М.Майерс― И тот самый Путин, который тогда занимался — ну, там вторая чеченская война, потом режим КТО — вот этот Путин, который немного совсем лет спустя привел, что мы ровно у этого же порога, — так я понимаю?

В.Пастухов― Мы все видели кошку, которая кусает сама себя за хвост. Она думает, что она гонится за другим зверем. А на самом деле она кусает за хвост сама себя только этого не понимает. Смотрите, если мы описываем по самому гамбургскому счету политику Владимира Путина за 20 лет — это политика реконструкции, реставрации. Это нормальная реставрационная политика. Идеал Путина, его окружения, людей, которые с ним выросли вместе — это идеал из советской молодости.

М.Майерс― Да, но мы не стоим ни на каком пороге никакой советской молодости. Нет никакого Советского Союза. Мы даже с Белоруссией не можем договориться.

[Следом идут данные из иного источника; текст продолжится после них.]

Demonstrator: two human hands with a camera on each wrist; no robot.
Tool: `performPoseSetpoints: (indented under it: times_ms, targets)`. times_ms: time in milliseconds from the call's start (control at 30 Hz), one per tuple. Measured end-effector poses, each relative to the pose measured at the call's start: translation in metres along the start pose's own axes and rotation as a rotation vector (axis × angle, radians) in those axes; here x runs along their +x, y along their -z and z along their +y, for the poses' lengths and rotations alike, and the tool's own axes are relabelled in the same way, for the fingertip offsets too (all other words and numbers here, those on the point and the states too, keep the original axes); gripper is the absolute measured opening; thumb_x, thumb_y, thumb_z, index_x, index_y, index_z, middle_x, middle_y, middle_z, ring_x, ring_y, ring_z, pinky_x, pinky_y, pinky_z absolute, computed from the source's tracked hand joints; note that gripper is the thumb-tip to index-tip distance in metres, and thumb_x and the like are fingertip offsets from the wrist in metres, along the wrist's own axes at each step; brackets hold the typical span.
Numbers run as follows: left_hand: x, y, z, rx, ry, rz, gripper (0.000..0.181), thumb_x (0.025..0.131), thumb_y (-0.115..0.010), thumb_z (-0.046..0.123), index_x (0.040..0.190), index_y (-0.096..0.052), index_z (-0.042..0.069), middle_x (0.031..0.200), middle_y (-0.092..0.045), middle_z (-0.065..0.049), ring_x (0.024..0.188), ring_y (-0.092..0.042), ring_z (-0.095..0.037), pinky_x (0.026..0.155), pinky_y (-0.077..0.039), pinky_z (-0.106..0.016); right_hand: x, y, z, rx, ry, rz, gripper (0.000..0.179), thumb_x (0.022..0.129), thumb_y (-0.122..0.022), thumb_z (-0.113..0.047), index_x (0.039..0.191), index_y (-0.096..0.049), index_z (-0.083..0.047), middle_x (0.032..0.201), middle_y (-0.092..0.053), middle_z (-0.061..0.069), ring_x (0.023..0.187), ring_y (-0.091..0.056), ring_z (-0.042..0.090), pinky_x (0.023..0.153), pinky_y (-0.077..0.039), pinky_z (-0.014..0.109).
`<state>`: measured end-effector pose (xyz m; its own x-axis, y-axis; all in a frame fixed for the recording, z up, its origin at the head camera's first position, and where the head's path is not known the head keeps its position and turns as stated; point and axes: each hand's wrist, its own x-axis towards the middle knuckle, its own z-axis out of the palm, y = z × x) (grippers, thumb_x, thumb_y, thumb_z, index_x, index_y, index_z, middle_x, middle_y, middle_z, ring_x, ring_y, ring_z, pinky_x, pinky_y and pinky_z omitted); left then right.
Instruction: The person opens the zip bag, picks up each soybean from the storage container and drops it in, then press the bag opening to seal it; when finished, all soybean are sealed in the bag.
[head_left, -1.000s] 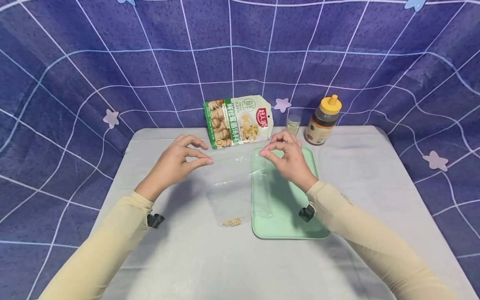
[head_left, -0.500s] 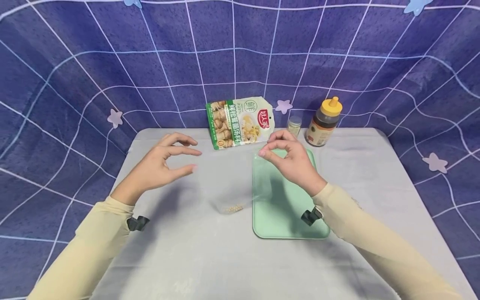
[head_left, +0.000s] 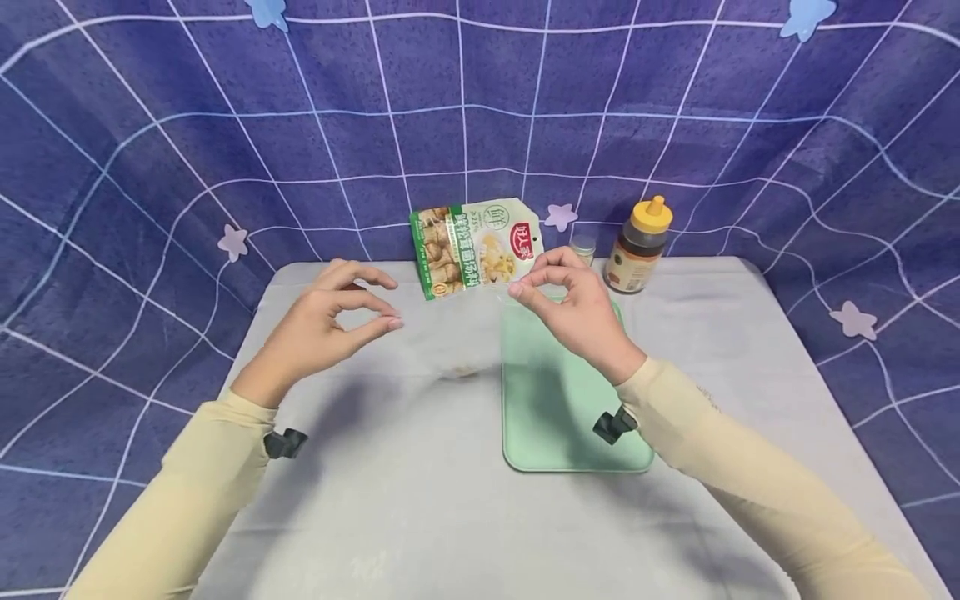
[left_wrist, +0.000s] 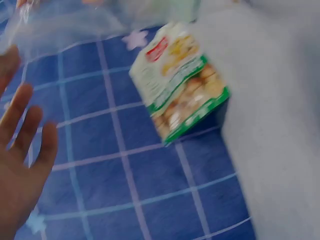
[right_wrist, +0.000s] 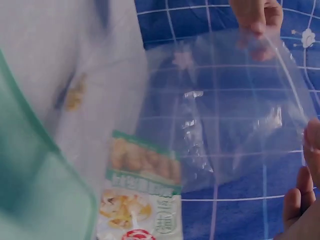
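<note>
A clear plastic bag [right_wrist: 235, 112] hangs between my hands, its upper edge stretched from one to the other in the right wrist view. Pale yellow beans [head_left: 461, 372], like soybeans, lie in its bottom, blurred by motion. My left hand [head_left: 311, 321] pinches one upper corner between thumb and forefinger, the other fingers spread. At the opposite end of the edge, my right hand [head_left: 573, 308] pinches the bag with thumb and fingertips, above the green tray's far edge. The see-through film is barely visible in the head view.
A green tray [head_left: 577, 417] lies right of centre on the white-covered table [head_left: 420, 500]. Behind stand a soup seasoning packet [head_left: 480, 246], a small jar [head_left: 582, 247] partly hidden by my right hand, and a yellow-capped bottle [head_left: 636, 250]. A blue curtain [head_left: 420, 75] backs everything.
My left hand moved left with thumb and fingers apart, then its thumb and forefinger came together. The bag's bottom with the beans has swung up and away from me. My right hand stayed nearly in place.
</note>
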<state>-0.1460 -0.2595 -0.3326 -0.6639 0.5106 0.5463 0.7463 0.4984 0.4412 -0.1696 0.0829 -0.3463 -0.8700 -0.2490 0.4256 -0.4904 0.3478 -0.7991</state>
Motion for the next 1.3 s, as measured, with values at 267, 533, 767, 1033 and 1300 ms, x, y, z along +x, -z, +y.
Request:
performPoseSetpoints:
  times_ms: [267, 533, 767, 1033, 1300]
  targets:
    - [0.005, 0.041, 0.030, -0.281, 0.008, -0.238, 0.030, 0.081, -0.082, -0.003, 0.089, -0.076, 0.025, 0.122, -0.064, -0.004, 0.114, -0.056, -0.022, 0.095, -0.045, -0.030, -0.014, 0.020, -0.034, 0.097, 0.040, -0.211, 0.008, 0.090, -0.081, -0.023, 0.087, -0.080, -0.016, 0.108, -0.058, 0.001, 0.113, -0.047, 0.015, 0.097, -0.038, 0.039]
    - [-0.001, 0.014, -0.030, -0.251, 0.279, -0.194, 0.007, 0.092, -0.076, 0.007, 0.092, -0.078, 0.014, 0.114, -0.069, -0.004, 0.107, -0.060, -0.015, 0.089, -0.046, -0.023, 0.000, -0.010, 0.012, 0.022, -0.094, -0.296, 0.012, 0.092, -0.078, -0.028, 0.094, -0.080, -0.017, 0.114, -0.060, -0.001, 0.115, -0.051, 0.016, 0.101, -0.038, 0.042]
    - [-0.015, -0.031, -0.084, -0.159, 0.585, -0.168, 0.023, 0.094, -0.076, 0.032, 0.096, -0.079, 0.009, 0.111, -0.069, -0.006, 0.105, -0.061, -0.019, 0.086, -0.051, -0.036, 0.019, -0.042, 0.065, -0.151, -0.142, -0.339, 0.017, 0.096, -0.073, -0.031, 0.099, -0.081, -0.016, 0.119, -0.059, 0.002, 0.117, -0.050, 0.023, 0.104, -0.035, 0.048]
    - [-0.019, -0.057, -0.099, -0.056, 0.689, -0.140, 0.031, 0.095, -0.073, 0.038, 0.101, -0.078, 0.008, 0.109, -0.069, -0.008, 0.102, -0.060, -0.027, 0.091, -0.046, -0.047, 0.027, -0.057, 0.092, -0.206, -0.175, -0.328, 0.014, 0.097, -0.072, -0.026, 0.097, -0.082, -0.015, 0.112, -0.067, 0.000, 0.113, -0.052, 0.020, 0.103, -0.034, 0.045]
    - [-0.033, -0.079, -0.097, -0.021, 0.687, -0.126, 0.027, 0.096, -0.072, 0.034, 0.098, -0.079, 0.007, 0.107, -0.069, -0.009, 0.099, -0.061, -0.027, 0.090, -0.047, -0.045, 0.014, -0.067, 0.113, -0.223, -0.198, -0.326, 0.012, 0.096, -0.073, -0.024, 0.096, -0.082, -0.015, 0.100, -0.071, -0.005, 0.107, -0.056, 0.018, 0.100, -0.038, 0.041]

В.Пастухов― Как там у Пушкина было? Любви все возрасты покорны… молодым сердцам ее порывы — я уж не буду цитировать — полезны. А вот в старческих сердцах они производят большие разрушения. Понимаете, любовь СССР молодой тогда, строящейся нации было полезно, а вот эта любовь к СССР старческая, ностальгирующая любовь, она разрушительна.

Мы создали по всем параметрам, насколько могли приблизились СССР кроме разве что юридического запрета на частную собственность, хотя, с моей точки зрения, фактически в России выстроено государство, в котором частная собственность является уже условностью. И, естественно, что воссоздав это квазисоветское несоветское общество, мы возродили все болезни. Мы, действительно, вернулись к той точке, с которой начинали, потому что это и было нашей целью. Но мы думали, что мы можем вернуть молодость без недостатков. Но мы вернули просто ностальгирующую старость со всеми старческими болезнями.

М.Майерс― А плюсы? Нет? Крым наш — всё, больше ничего?

В.Пастухов― Я уже сказал по этому поводу: Крыма хватило ровно на 5 лет.

М.Майерс― Советская власть 70 просуществовала. Как-то не густо.

В.Пастухов― Вирус съел Крым, понимаете? Весь тот карт-бланш, который власть получила — кредит доверия колоссальный, эмоциональную любовь — баш на баш, то есть она потеряла на том, что случилось в России с коронавирусом — с поддержкой, с отсутствием денег, — и стало совершенно очевидно, что нам не хватает…

М.Майерс― Владимир, время. Я прошу прощения, ничего у нас больше сегодня, по крайней мере , не получится. В 20 часов слушайте программу «В круге Света», в 21 час — «Статус» с Екатериной Шульман и Максимом Курниковым. И в 22 часа — «Кейс».

Спасибо вам большое! Это «Особое мнение». Владимир Пастухов, научный сотрудник University college of London. Меня зовут Маша Майерс.